__Instructions for the task__
If you see a picture in the data below, omit it and copy the rest exactly.

__Dataset section__

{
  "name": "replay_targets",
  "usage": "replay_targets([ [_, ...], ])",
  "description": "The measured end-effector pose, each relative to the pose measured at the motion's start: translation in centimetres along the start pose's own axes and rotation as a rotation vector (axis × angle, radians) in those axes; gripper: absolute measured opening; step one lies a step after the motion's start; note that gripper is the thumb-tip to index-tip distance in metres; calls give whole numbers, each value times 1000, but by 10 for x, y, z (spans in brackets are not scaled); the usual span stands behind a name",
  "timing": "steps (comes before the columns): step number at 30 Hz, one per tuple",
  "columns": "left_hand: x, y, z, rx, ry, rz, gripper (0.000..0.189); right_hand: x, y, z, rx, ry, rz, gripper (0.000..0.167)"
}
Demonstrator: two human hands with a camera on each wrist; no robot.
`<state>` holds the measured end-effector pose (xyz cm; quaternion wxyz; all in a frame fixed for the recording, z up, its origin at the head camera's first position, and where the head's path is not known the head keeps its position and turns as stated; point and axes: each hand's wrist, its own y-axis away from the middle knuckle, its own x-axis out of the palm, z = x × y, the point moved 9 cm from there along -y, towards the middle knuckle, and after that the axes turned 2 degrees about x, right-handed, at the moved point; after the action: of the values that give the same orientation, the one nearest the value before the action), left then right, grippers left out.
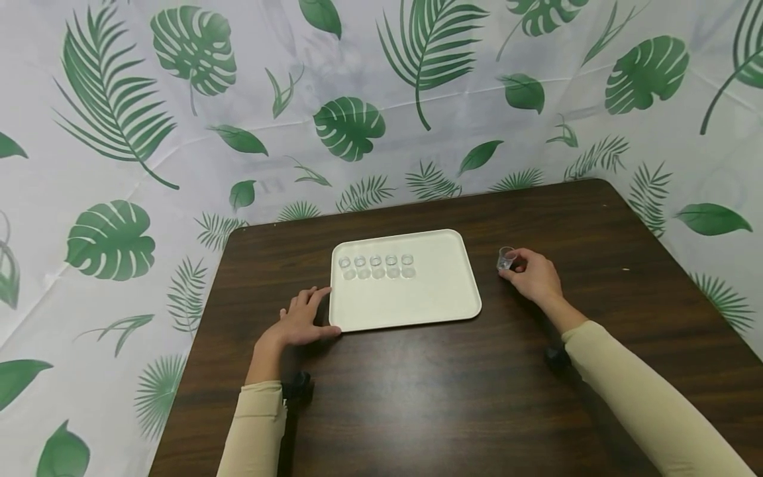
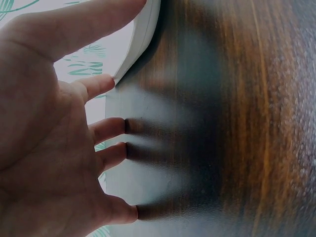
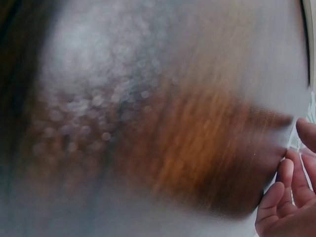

__Task solution__
{
  "name": "replay_targets",
  "usage": "replay_targets([ [_, ...], ])",
  "description": "The measured end-effector pose, each relative to the pose measured at the motion's start: translation in centimetres along the start pose's own axes and rotation as a rotation vector (axis × angle, radians) in those axes; gripper: absolute measured opening; step one lies a step after the motion's start; note that gripper is the thumb-tip to index-tip distance in metres; calls give whole numbers, each value times 1000, but by 10 for x, y, z (spans in brackets are not scaled); the usual span stands behind a name",
  "timing": "steps (comes before the columns): step number at 30 Hz, one per tuple",
  "columns": "left_hand: x, y, z, rx, ry, rz, gripper (0.000..0.189); right_hand: x, y, z, rx, ry, rz, gripper (0.000..0.167)"
}
Demonstrator: two human hands with a camera on each wrist; no robot.
`<state>` holds the measured end-effector pose (xyz cm; quaternion wxyz; all in a frame fixed for the recording, z up, its origin at the head camera's first position, and where the head's path is not known the head keeps its position and turns as stated; point and axes: each hand's wrist, its own y-axis away from the middle knuckle, its own x-axis out of the palm, z = x × y, the point moved 9 cm from there along -y, towards the middle knuckle, and after that the axes turned 2 degrees about x, right-handed, at the moved point; after the action: of the values that give the same orientation, the one nearest the value before the action), left then right, grippers left out.

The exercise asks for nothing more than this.